=== Begin Enclosure ===

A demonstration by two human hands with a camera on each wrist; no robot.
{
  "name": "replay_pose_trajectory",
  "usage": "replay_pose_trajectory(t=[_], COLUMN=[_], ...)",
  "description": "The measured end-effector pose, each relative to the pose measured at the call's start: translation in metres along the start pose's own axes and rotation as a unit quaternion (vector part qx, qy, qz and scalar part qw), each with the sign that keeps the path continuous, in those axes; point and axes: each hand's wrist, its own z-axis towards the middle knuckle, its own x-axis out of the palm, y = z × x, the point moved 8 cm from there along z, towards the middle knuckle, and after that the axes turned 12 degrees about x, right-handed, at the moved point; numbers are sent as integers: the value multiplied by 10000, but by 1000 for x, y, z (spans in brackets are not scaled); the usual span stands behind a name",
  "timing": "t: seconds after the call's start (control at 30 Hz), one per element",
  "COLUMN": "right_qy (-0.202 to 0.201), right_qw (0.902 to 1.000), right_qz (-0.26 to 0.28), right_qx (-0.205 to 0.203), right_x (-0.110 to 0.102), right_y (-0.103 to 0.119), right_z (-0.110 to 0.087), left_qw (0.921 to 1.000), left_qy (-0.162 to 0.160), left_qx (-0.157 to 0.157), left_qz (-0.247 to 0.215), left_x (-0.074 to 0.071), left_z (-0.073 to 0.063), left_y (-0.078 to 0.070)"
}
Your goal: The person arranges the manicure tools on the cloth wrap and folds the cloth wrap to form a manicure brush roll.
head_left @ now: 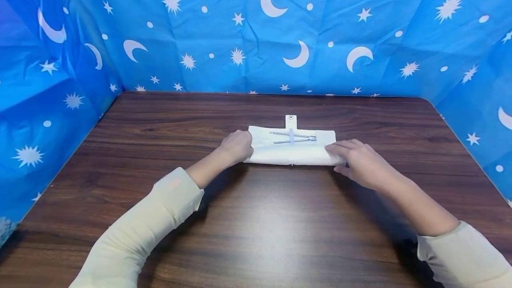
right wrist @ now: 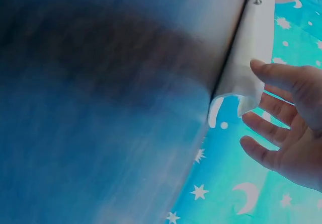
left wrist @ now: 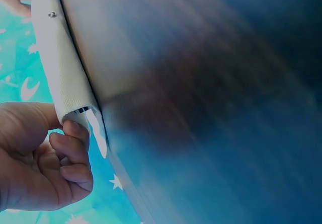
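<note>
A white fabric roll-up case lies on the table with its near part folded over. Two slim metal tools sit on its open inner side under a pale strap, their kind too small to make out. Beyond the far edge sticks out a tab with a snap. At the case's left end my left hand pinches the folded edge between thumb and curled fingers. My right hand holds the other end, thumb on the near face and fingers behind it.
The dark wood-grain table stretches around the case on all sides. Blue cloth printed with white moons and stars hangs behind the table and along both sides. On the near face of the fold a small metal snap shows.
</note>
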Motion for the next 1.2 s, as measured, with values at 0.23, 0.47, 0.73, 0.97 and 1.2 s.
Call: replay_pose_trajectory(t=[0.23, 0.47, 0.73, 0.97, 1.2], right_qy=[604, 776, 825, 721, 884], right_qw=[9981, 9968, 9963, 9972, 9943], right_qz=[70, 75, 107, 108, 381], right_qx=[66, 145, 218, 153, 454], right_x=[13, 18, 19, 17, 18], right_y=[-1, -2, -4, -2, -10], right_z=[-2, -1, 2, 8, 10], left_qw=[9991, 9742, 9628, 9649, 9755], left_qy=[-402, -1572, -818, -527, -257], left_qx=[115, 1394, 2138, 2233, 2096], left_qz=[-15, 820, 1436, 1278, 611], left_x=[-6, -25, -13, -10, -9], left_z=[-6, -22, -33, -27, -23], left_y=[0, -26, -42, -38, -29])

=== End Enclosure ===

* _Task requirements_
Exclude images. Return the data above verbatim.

* _Task answer_
A demonstration by two human hands with a camera on each wrist; no robot.
{
  "name": "replay_pose_trajectory",
  "usage": "replay_pose_trajectory(t=[_], COLUMN=[_], ...)",
  "description": "The measured end-effector pose, each relative to the pose measured at the call's start: translation in metres along the start pose's own axes and rotation as a unit quaternion (vector part qx, qy, qz and scalar part qw), each with the sign that keeps the path continuous, in those axes; point and axes: each hand's wrist, its own z-axis towards the middle knuckle, its own x-axis out of the palm, y = z × x, the point moved 8 cm from there along z, towards the middle knuckle, and after that the axes turned 12 degrees about x, right-handed, at the moved point; numbers are sent as integers: the value multiplied by 10000, but by 1000 for x, y, z (spans in brackets are not scaled); the usual span stands behind a name",
  "timing": "t: seconds after the call's start (control at 30 Hz), one per element",
  "COLUMN": "right_qy (-0.202 to 0.201), right_qw (0.902 to 1.000), right_qz (-0.26 to 0.28), right_qx (-0.205 to 0.203), right_x (-0.110 to 0.102), right_y (-0.103 to 0.119), right_z (-0.110 to 0.087), left_qw (0.921 to 1.000), left_qy (-0.162 to 0.160), left_qx (-0.157 to 0.157), left_qz (-0.247 to 0.215), left_x (-0.074 to 0.071), left_z (-0.073 to 0.063), left_y (-0.078 to 0.070)"
}
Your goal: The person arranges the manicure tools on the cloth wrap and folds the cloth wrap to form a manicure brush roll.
head_left @ now: 
right wrist @ now: 
left wrist @ now: 
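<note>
A white fabric roll-up case lies on the table with its near part folded over. Two slim metal tools sit on its open inner side under a pale strap, their kind too small to make out. Beyond the far edge sticks out a tab with a snap. At the case's left end my left hand pinches the folded edge between thumb and curled fingers. My right hand holds the other end, thumb on the near face and fingers behind it.
The dark wood-grain table stretches around the case on all sides. Blue cloth printed with white moons and stars hangs behind the table and along both sides. On the near face of the fold a small metal snap shows.
</note>
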Motion for the next 1.2 s, as measured, with values at 0.23, 0.47, 0.73, 0.97 and 1.2 s.
Call: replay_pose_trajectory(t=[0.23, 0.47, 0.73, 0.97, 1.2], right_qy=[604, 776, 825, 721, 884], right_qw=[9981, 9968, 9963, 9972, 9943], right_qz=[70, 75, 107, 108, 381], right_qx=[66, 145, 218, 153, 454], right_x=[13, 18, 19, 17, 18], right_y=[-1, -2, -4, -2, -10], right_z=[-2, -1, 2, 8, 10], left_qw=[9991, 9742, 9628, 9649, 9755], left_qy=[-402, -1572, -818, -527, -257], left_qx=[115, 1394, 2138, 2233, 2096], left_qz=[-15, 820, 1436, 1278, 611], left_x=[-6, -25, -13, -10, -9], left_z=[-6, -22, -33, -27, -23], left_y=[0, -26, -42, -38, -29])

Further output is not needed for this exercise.